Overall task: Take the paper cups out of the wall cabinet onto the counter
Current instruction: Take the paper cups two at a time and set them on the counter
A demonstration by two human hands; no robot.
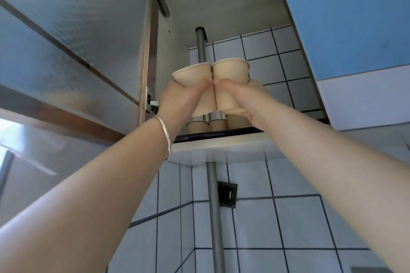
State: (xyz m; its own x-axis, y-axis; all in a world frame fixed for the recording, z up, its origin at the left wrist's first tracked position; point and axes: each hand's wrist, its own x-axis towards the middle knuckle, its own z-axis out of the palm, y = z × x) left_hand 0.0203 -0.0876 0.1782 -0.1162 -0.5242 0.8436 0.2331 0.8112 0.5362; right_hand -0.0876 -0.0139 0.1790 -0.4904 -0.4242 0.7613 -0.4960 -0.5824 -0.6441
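Observation:
I look up into the open wall cabinet point(221, 13). My left hand point(182, 99) grips one tan paper cup point(193, 76), tilted left. My right hand point(237, 97) grips a second tan paper cup point(230, 71), held upright. The two cups touch side by side, raised above the cabinet shelf point(217, 134). Three more tan cups stand on the shelf below my hands: a short left one point(197, 126), a middle one point(218, 124), and a right one point(237, 121) partly hidden by my right hand. The counter is out of view.
The frosted cabinet door point(73, 35) hangs open on the left, with its hinges point(162, 4) on the frame. A blue closed door point(355, 17) is on the right. A grey pipe point(214, 206) runs up the tiled wall through the cabinet, beside a black wall fitting point(227, 194).

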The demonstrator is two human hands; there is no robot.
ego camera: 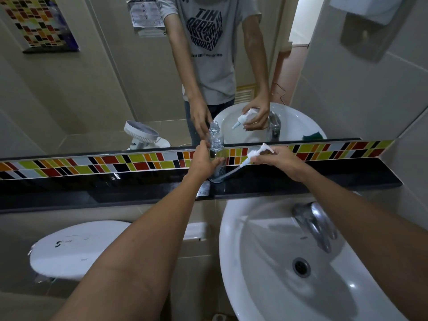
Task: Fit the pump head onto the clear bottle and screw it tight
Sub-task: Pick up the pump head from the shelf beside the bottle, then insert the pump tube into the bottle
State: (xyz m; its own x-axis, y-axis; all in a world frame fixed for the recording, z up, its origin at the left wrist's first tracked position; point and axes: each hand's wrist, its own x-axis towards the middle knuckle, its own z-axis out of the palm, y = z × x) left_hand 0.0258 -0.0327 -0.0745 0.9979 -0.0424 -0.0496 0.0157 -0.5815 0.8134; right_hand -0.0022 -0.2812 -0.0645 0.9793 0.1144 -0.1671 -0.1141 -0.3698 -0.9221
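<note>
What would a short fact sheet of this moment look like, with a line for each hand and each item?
place: bathroom, black shelf below a mirror, above a white sink
clear bottle: upright on the shelf, neck open, no top on it
left hand: wrapped around the bottle's side
pump head: white, held tilted to the right of the bottle, its tube slanting down-left in front of the bottle's lower part
right hand: fingers closed on the pump head
tap: no water visibly running
step: pump head not yet in the bottle
</note>
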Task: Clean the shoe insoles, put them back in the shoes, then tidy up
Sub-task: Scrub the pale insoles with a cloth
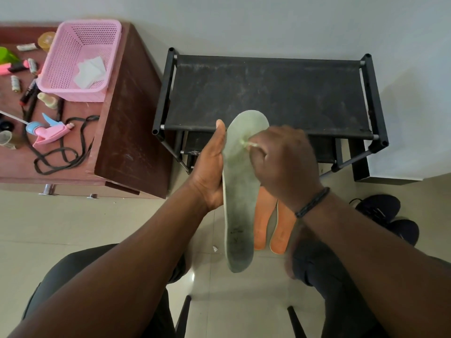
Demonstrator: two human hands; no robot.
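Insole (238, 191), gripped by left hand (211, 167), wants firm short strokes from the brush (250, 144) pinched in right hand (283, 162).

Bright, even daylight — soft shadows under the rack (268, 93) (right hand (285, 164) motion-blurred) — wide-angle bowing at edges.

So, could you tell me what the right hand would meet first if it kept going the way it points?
The right hand points left; its small brush-like tool already touches the grey-green insole, which the left hand holds.
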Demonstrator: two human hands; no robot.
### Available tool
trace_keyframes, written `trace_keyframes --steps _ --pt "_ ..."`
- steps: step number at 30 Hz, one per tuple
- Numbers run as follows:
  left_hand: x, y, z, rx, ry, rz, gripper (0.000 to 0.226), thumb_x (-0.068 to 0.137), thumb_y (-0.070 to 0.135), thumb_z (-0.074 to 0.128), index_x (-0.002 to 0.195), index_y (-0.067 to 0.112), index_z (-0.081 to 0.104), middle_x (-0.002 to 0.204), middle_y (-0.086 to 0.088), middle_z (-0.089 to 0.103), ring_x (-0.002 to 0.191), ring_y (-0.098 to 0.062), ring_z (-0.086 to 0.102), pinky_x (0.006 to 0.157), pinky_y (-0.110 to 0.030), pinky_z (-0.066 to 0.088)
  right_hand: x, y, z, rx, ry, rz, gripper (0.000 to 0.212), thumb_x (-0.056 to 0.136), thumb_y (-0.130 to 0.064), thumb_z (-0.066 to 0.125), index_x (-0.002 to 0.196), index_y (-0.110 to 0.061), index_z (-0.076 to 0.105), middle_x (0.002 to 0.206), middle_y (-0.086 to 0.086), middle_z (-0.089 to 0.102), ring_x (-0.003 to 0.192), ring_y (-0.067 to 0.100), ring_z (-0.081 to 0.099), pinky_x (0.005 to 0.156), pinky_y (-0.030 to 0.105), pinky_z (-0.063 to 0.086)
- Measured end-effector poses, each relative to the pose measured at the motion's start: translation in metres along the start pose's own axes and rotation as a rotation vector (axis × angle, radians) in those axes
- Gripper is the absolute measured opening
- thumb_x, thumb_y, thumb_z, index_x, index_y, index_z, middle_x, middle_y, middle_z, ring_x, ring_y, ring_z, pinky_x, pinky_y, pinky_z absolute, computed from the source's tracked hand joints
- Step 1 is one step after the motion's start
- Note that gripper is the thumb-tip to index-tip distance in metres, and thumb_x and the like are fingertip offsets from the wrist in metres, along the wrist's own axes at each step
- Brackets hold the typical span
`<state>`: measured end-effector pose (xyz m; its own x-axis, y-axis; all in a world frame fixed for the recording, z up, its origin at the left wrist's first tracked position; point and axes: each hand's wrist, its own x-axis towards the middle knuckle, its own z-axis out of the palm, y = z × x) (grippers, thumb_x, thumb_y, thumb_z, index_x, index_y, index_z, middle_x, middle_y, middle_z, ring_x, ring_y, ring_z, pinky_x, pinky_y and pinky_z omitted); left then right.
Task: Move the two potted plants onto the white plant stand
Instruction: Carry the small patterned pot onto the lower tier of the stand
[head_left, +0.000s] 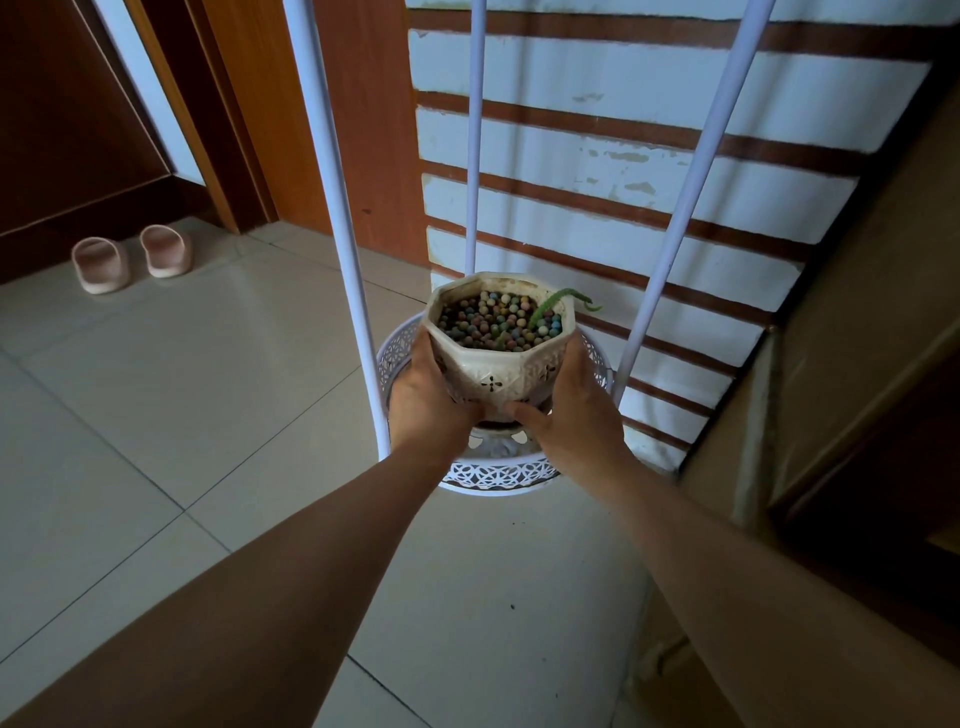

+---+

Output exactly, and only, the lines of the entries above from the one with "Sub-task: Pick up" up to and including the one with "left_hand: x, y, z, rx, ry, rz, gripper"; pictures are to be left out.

Answer box =
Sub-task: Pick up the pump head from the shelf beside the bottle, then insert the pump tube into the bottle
State: (xyz m; its own x-axis, y-axis; all in a world frame fixed for the recording, z up, its origin at the left wrist's first tracked position; point and axes: each hand's wrist, its own x-axis towards the middle knuckle, its own z-axis out of the palm, y = z × x) left_hand 0.0258 -0.0327 -0.0745 0.9979 -0.0424 -0.0496 0.0157 -0.5815 0.8134; right_hand -0.0022 -0.2812 -0.0645 0.9793 0.1144 -0.1671 -0.1141 -0.3698 -0.9221
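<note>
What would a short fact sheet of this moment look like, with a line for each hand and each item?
place: bathroom, black shelf below a mirror, above a white sink
clear bottle: upright on the shelf, neck open, no top on it
left hand: wrapped around the bottle's side
pump head: white, held tilted to the right of the bottle, its tube slanting down-left in front of the bottle's lower part
right hand: fingers closed on the pump head
tap: no water visibly running
step: pump head not yet in the bottle
</note>
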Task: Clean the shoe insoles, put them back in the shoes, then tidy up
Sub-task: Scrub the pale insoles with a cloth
Demonstrator: two human hands; no robot.
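Insole (238, 191), gripped by left hand (211, 167), wants firm short strokes from the brush (250, 144) pinched in right hand (283, 162).

Bright, even daylight — soft shadows under the rack (268, 93) (right hand (285, 164) motion-blurred) — wide-angle bowing at edges.

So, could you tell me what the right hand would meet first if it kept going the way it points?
The right hand points left; its small brush-like tool already touches the grey-green insole, which the left hand holds.
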Demonstrator: two human hands; no robot.
### Available tool
trace_keyframes, written `trace_keyframes --steps _ --pt "_ ..."`
- steps: step number at 30 Hz, one per tuple
- Numbers run as follows:
  left_hand: x, y, z, rx, ry, rz, gripper (0.000 to 0.226), thumb_x (-0.068 to 0.137), thumb_y (-0.070 to 0.135), thumb_z (-0.074 to 0.128), index_x (-0.002 to 0.195), index_y (-0.067 to 0.112), index_z (-0.081 to 0.104), middle_x (-0.002 to 0.204), middle_y (-0.086 to 0.088), middle_z (-0.089 to 0.103), ring_x (-0.002 to 0.191), ring_y (-0.098 to 0.062), ring_z (-0.086 to 0.102), pinky_x (0.006 to 0.157), pinky_y (-0.110 to 0.030), pinky_z (-0.066 to 0.088)

The required output has been given in full.